削除は“過程”を持たない。ただ“存在しなかった結果”へと書き換える。
――だが。
次の瞬間、地面が爆ぜた。
クレーターを穿ち、俺がその直線に割り込む。
「俺の前で、させるわけないだろ」
「宝様! 危ないです!」
ナミダの水壁が展開される。だが、間に合わない。
それでも俺は――一切、揺れない。
迫る“削除”に対して、ただ腕を伸ばす。
[『死絶妖術』死の手]
――掴んだ。
形の無いはずの“削除”という概念を、この手で。
そして――握り潰す。
パキン、と。
何かが砕ける音が、確かに響いた。
「概念を……殺した?」
「そんな事、できるの!?」
ナミダと茜が息を呑む。
本来、概念は干渉不能。触れることすら不可能な領域。
「あぁ……璃炎の妖術だ」
炎の神格・璃炎。
その神骸に宿っていた“死絶”の権能。
触れたものを終わらせる力。
時間も、因果も、存在そのものさえ――例外ではない。
(とはいえ万能じゃない……触れられる数は二つまで)
制約がある以上、受けに回れば詰む。
なら――最短で潰す。
重心を落とし、踏み込む準備。
その時。
「神への贄とならぬなら……その記録を抹消しよう」
再び、腕が上がる。
狙いは――ナミダ。
「危ないのにゃ!」
[『猫又妖術』猫速]
ミレが音もなく加速。
しなやかな脚が地を裂き、ナミダを抱えて軌道から離脱。
直後、背後の大木が――消えた。
砕けるのではない。最初から存在しなかったかのように、跡形もなく。
「間に合ったのにゃ……!」
だが、それで終わりではない。
男の背後――そこに、もう一つの影。
麗華だ。
[『桜鈴妖術』桜太刀]
男の首が、ギギギと異音を立てて回転する。
だが――遅い。
「はぁッ!」
桜色の斬撃が、空間を埋め尽くした。
一閃。十閃。

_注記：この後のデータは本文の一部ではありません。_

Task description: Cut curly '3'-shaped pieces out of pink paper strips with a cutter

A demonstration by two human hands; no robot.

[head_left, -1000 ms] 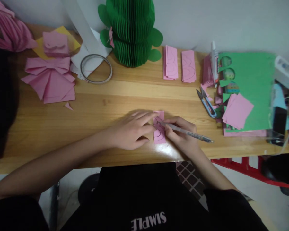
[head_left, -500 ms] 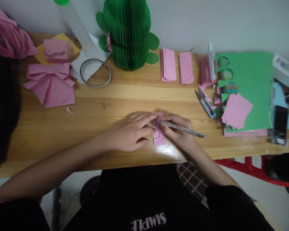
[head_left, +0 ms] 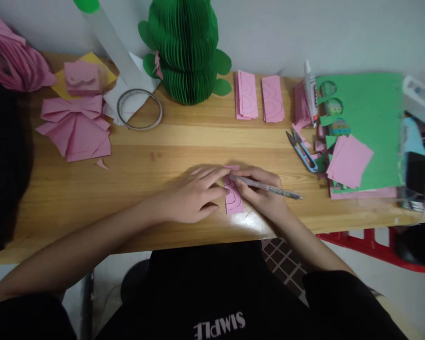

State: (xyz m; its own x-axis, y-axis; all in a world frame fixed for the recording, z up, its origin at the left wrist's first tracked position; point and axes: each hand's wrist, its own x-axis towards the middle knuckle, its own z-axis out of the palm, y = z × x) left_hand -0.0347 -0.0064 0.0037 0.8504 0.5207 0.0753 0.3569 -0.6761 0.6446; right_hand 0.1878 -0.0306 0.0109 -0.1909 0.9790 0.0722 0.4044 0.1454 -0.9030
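Note:
A narrow pink paper strip lies on the wooden table near its front edge, with dark curved lines drawn on it. Spread flat, my left hand presses the strip from the left with its fingertips. A slim pen is gripped in my right hand, its tip down at the upper part of the strip. The strip's top is partly covered by my fingers. Farther back lie two stacks of folded pink paper, a left stack and a right stack, both marked with similar curves.
Blue thread snips and a glue tube lie to the right, beside green sheets topped with pink squares. A green honeycomb paper figure stands at the back. Left are a tape roll and a pink paper bow.
Both hands stay in nearly the same place on the strip. The pen's back end has tipped very slightly. The view has shifted a little.

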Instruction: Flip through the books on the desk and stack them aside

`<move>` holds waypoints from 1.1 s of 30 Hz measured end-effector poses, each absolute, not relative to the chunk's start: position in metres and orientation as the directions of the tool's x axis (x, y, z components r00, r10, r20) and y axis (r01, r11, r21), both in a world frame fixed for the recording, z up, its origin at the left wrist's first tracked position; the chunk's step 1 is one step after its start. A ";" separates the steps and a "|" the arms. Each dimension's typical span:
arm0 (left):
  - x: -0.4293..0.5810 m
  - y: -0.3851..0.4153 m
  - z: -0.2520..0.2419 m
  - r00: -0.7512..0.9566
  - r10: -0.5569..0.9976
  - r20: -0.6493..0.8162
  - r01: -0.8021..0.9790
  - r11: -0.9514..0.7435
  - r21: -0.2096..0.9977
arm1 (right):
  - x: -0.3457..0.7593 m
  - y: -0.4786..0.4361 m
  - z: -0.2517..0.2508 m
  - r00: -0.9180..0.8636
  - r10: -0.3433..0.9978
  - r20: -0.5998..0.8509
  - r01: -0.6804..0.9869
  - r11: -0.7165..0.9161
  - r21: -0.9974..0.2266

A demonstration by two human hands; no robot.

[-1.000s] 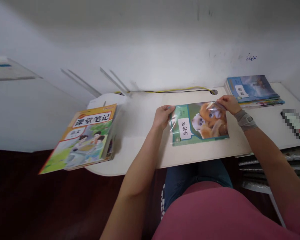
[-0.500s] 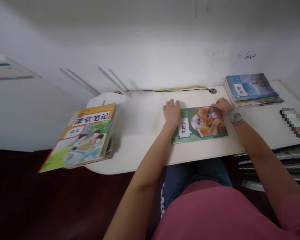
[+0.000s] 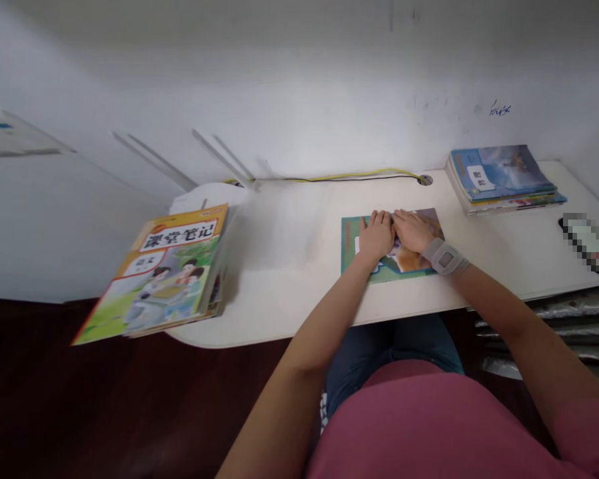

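A green biology textbook [image 3: 404, 263] with a monkey picture lies flat on the white desk [image 3: 279, 293] in front of me. On its cover rests my left hand [image 3: 378, 236], fingers stretched out toward the far edge. My right hand [image 3: 413, 231] lies flat beside it, the fingertips of the two hands close together near the middle of the cover. A grey band is around the right wrist. Both hands hide much of the cover picture and part of the title label.
A stack of books topped by a yellow-green notebook [image 3: 170, 273] overhangs the desk's left end. At the back right stands a pile of blue-covered textbooks [image 3: 504, 174]. A phone [image 3: 589, 243] lies at the far right. A yellow cable [image 3: 349, 175] runs along the wall.
Both hands have moved from the book's left and right edges inward onto its cover, where they now lie side by side. The book has shifted very slightly.
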State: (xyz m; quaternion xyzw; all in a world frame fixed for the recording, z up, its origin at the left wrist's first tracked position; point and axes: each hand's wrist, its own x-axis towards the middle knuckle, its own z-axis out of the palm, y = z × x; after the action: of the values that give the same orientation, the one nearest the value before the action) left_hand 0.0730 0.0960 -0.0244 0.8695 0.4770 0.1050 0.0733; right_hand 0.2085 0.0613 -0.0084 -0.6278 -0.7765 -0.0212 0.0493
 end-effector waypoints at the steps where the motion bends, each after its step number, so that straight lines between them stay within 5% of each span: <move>1: 0.072 0.097 -0.025 0.531 0.841 0.099 0.811 -0.539 0.229 | 0.207 0.060 -0.014 -0.210 0.973 0.093 0.976 0.214 -0.037; 13: 0.042 0.106 -0.024 0.570 0.821 0.029 0.802 -0.563 0.196 | 0.255 0.053 -0.029 -0.169 0.976 0.138 0.979 0.182 -0.088; 26: 0.011 0.147 -0.022 0.353 0.921 0.165 0.918 -0.375 0.129 | 0.261 0.042 -0.037 -0.057 0.989 0.137 0.998 0.062 -0.033; 28: 0.014 0.154 -0.021 0.332 0.932 0.145 0.915 -0.356 0.191 | 0.260 0.041 -0.035 -0.054 0.989 0.135 0.997 0.060 -0.039; 33: 0.013 0.166 -0.014 0.176 0.984 0.026 0.754 -0.152 0.639 | 0.260 0.042 -0.037 -0.047 0.986 0.158 0.997 0.057 -0.056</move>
State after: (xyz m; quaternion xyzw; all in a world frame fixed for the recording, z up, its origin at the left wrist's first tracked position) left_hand 0.0125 0.1656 -0.0138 0.7241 0.6002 0.2272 0.2527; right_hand 0.2604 0.0419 -0.0374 -0.6859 -0.7228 -0.0341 0.0771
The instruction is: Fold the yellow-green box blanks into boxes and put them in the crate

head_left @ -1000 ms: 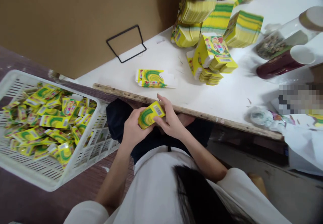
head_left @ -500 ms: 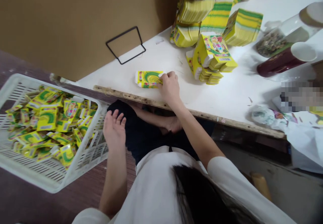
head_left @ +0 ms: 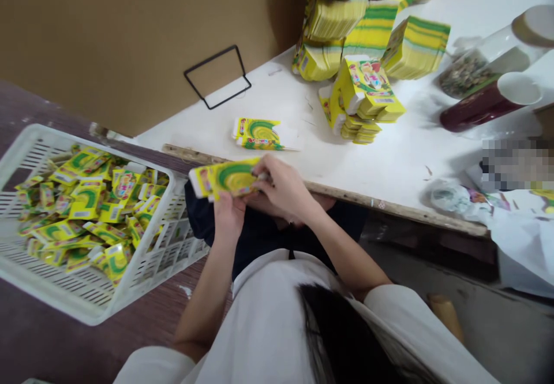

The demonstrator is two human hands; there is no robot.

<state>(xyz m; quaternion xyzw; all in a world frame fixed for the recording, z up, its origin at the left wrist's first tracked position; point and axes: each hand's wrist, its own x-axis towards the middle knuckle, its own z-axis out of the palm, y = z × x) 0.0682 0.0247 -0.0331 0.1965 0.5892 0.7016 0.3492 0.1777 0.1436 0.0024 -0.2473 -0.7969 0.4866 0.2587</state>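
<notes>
A white slatted plastic basket sits with a jumble of small yellow-and-green cartons inside it. Just to the right of the basket, above the person's lap, the held carton lies across both hands, its white end flap on the side toward the basket. The left hand supports this carton from below, with most of its fingers hidden behind the cardboard. The right hand, farther from the basket, is nearly closed, thumb and fingers pinching the opposite end.

Beyond the held carton and to the right of the basket, a similar loose carton lies on the white counter, untouched. Farther right of the basket stands a bundle of folded cartons, with tall carton stacks behind it. Farthest from the basket on that side are a clear jar with brownish bits inside and a dark red cup. A brown cardboard panel rises behind the basket, with a bent black wire frame in front of it.
</notes>
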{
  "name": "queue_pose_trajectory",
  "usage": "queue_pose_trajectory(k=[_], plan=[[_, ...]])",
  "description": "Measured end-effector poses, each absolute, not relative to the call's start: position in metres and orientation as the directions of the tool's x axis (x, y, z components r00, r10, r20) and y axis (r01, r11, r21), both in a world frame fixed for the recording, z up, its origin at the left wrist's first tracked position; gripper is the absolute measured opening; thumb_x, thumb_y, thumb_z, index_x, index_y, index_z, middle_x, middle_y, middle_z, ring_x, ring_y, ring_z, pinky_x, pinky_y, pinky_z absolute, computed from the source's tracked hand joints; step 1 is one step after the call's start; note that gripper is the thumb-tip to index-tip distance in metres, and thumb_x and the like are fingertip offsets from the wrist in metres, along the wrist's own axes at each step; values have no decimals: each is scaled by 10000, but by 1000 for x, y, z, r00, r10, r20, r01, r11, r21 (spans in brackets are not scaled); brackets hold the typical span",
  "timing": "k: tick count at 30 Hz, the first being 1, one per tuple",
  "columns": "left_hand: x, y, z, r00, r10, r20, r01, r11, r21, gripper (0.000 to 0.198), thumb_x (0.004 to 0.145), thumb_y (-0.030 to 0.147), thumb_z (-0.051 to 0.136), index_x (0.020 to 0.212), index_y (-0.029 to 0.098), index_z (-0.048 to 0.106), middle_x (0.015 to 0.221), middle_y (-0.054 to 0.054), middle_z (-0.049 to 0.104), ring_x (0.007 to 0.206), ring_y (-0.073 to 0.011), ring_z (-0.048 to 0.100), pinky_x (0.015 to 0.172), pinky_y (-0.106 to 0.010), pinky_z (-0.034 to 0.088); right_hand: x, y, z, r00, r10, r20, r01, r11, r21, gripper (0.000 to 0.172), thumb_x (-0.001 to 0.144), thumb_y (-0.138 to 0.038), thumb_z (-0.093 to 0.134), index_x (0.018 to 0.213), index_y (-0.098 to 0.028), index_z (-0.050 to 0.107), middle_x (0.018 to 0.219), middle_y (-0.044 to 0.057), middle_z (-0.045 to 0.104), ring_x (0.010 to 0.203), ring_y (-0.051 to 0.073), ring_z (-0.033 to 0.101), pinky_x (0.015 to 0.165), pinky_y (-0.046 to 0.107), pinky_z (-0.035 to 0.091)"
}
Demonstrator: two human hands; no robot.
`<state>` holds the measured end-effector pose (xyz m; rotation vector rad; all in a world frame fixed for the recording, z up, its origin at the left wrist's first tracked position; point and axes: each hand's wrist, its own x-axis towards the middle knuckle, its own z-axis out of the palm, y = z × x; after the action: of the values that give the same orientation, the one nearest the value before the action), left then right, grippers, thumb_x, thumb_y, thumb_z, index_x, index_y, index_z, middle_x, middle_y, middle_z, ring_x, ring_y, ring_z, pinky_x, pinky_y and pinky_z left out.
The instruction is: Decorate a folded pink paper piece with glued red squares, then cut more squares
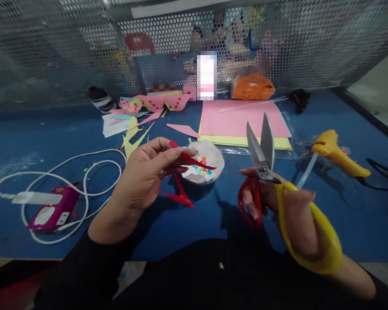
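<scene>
Could totally nick a fingertip on the left hand [145, 172] by snipping too near that thumb-and-finger pinch on the red strip [203, 164], held over the white bowl [219, 157], slanting lengthwise toward the right with free tip toward the scissors [263, 168], hooked through both loops by a half-curled right hand [299, 217] with blades spread, pointing away.

Your head cam looked fwd & down from above your side of the blue table [197, 228]; your black top [187, 284] sat v. close, along the bottom of the view; your left hand [150, 168] & right hand [299, 217] showed at close range, either side of ctr; farther off, the perforated metal screen [168, 28] faced you across the top, w/ bits behind it visible thru the holes.
</scene>
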<state>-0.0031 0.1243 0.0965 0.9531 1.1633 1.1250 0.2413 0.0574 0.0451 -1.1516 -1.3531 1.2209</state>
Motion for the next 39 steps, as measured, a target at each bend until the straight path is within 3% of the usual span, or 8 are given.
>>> queue_pose_trajectory(k=[4,8,14,17,24,31,35,39], plan=[[-3,129,96,22,982,-188,-159,189,969,162,804,207,761,767,188,605,726,-18,779,685,-166,758,621,-224,588,241,63,57,-217,975,46,45,57,-997,729,850,-781,526,1375,-277,561,818,22,599,617,163,502,536,302,437],[-1,133,96,11,980,-199,-118,199,973,157,784,192,763,765,187,607,639,-6,736,603,-159,735,593,-226,590,236,72,64,-297,955,6,137,49,-989,606,842,-744,584,1279,-329,648,843,9,613,639,149,515,559,271,459],[-4,135,87,52,971,-234,-1,234,972,132,752,215,804,797,183,684,652,18,701,527,-134,693,539,-214,567,234,80,62,-388,918,-77,264,30,-964,688,775,-712,693,1349,-335,633,831,-1,613,686,177,539,591,264,487],[-6,134,82,89,962,-258,59,254,965,78,794,229,784,828,190,726,649,17,704,498,-105,659,516,-184,537,239,81,58,-423,900,-103,317,40,-948,628,787,-629,744,1342,-356,635,868,-21,633,744,176,557,652,245,502],[-4,134,77,97,956,-276,216,251,944,65,886,266,703,888,205,724,488,25,641,434,-96,567,473,-167,454,249,76,52,-389,908,-158,215,-77,-974,508,817,-685,672,1190,-341,685,777,-35,574,601,125,471,494,194,439],[2,136,69,10,960,-281,269,268,925,111,823,279,767,905,206,781,531,38,608,414,-63,424,402,-169,318,251,73,58,-361,910,-205,377,-59,-924,330,899,-440,674,1209,-328,659,808,-24,684,704,161,646,615,218,542],[3,137,65,1,953,-304,234,296,926,119,783,279,802,875,205,789,683,6,694,429,-52,420,405,-178,306,250,75,55,-415,871,-264,445,-58,-893,253,880,-431,697,1109,-325,686,814,-32,729,678,170,683,579,229,560],[2,138,64,8,954,-301,231,291,928,85,799,280,782,820,198,779,558,30,612,395,-58,377,397,-189,280,248,74,51,-401,882,-248,496,-18,-868,329,866,-483,699,1162,-340,688,921,-19,773,743,203,732,621,271,603]])
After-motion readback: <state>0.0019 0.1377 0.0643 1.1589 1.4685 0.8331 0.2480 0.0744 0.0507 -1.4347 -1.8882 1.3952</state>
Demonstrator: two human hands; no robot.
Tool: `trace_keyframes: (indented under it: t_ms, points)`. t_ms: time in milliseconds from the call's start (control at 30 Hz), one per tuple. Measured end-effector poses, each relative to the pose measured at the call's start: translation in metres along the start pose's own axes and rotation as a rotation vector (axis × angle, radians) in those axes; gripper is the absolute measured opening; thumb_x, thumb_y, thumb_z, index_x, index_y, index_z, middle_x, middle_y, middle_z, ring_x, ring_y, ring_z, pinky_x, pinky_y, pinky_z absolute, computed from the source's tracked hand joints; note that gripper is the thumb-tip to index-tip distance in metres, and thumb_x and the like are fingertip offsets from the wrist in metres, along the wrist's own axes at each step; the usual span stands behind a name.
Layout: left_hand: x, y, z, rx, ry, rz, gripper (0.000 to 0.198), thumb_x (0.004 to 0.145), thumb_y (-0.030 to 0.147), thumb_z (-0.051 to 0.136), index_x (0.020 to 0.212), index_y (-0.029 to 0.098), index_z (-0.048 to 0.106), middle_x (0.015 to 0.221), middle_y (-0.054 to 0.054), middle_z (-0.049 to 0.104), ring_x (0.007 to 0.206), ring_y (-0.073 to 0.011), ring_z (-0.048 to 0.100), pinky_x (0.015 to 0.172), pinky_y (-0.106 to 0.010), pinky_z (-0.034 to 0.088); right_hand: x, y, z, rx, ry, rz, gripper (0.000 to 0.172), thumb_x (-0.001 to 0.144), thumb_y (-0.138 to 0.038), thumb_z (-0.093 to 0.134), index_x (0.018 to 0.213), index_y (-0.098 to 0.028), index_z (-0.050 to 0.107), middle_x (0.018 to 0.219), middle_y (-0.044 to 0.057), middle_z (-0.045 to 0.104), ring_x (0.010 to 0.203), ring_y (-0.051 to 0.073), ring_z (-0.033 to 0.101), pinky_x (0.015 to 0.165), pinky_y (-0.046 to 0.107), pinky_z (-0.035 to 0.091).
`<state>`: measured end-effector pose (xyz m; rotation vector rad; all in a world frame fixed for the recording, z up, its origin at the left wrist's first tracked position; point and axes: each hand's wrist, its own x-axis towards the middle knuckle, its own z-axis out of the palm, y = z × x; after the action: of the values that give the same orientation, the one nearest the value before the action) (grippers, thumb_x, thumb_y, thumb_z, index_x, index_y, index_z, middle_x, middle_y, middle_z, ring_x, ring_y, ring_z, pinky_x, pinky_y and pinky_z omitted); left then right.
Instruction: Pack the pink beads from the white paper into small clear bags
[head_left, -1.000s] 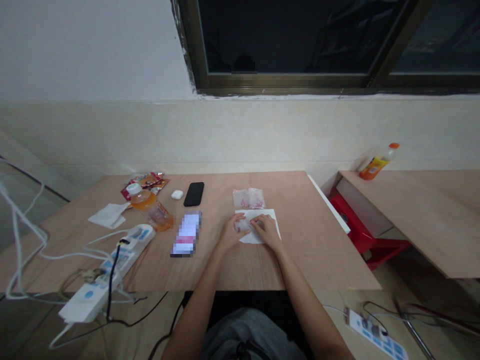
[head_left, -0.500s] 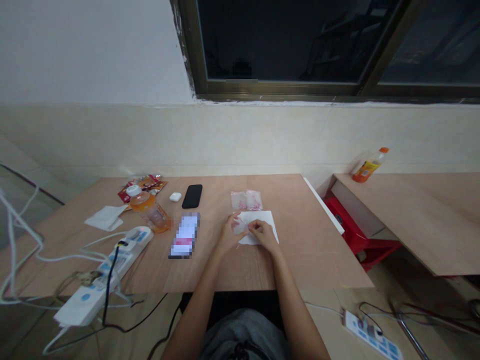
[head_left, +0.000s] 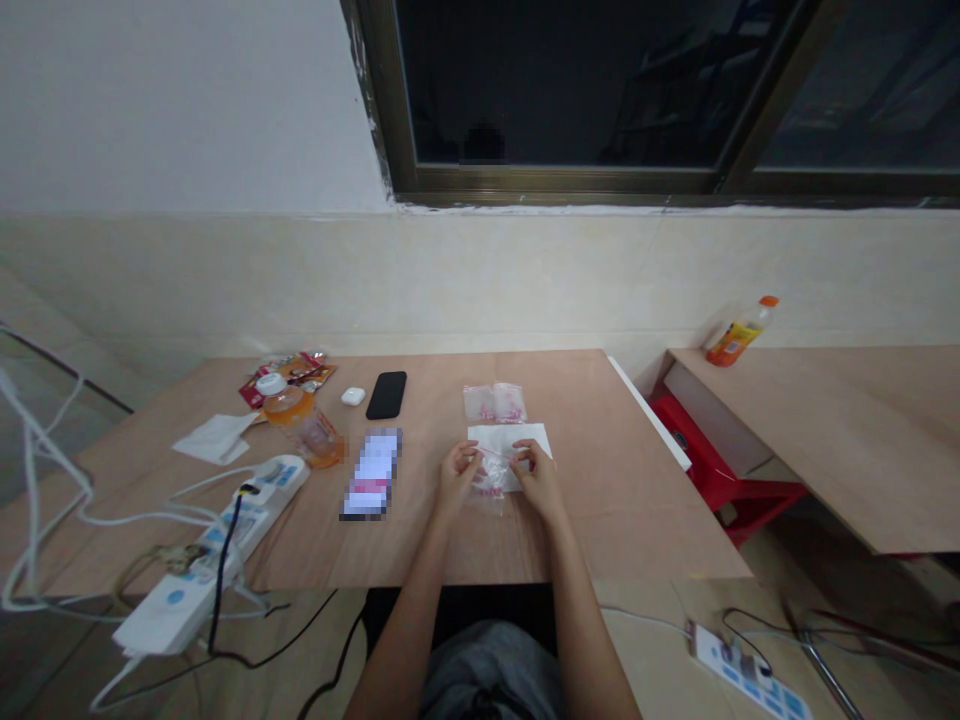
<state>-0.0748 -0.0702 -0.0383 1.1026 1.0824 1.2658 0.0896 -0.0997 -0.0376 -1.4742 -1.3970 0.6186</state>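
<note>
A small clear plastic bag (head_left: 491, 478) with pink print hangs between my two hands, its upper edge stretched across with a thin pinkish line. My left hand (head_left: 457, 472) pinches the bag's left corner between thumb and fingers. At the opposite corner, my right hand (head_left: 537, 470) grips it the same way. Under the bag lies a white sheet of paper (head_left: 525, 432), partly covered by the bag and my right hand. Just beyond the paper, more clear bags with pink print (head_left: 495, 402) lie flat on the table.
To the left are a phone with a lit, blurred screen (head_left: 373, 472), a black phone (head_left: 387, 395), a white earbud case (head_left: 353, 397), an orange drink bottle (head_left: 306, 425), tissue (head_left: 215, 439), snack wrappers (head_left: 300, 372) and a power strip (head_left: 217, 550). A red stool (head_left: 701, 470) stands right.
The clear bag has come down in front of the paper and is now stretched between both hands. My hands have moved apart and my left hand has turned upright.
</note>
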Motion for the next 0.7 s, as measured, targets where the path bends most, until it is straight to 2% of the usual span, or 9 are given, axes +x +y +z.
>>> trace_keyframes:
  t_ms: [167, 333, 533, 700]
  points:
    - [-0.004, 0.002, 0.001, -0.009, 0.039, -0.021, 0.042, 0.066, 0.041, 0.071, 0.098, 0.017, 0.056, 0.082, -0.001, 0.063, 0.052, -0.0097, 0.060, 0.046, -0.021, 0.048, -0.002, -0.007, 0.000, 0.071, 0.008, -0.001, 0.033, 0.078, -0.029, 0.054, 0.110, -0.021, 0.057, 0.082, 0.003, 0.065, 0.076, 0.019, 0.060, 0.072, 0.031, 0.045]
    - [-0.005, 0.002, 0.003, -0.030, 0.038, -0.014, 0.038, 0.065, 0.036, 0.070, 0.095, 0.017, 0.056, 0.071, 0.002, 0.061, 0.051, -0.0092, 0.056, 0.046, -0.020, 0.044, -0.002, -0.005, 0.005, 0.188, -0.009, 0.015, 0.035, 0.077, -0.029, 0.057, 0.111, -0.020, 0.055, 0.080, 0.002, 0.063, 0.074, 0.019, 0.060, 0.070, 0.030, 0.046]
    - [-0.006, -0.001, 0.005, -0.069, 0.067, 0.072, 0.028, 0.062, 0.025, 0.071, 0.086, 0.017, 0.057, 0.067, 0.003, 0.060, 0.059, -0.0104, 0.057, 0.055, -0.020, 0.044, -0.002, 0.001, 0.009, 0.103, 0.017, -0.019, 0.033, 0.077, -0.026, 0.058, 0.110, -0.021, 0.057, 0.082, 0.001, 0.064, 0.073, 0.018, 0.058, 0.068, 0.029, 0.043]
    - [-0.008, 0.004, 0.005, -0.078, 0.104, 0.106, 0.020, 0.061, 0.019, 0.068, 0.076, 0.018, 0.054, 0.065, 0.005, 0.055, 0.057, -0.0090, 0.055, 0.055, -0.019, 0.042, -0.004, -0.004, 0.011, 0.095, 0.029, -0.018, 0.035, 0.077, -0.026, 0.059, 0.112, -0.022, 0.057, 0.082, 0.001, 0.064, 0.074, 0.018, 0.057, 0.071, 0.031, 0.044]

百閃。
そのすべてが“同時”に叩き込まれる。
地面が裂け、木々が粉砕され、空間そのものが切り刻まれる。
血飛沫が霧のように舞い、両腕が断たれる。
「よしっ決まった!」
勝負は決した――そう思った、その瞬間。
麗華の桜太刀が――消えた。
「嘘……!?」
(布を斬ったのに……消えてない!?)
媒介ではなかった。
男の肩が震える。
押し殺した怒りが、音を立てて漏れ出す。
「神の贄を拒み……御布を穢すとは……」
ゆっくりと顔が上がる。
その額に――もう一つの“眼”。
三つ目。
それが、麗華を捉える。
「やばっ……!」
[『構築妖術』反射幕]
瞬間、光が弾ける。
リナの構築した多層光膜が展開され、視線そのものを屈折させる。
削除が、歪み――霧散した。
「光の方向を……曲げたのか」
「ごめんなさい、構式に少し時間がかかったわ」
リナとレビアが前に出る。
その背中は、揺るがない。
対峙する三つ目の怪物と、真正面から向き合う。
「裂け目の出現時間は有限よ」
静かに、だが断言する。
「ここは私が抑える。あなた達は神格の元へ」
短い沈黙。
「……わかった。死ぬなよ、リナ」
「もちろんよ」
「ワタシたちに任せておけ!」
その声には、一片の迷いもなかった。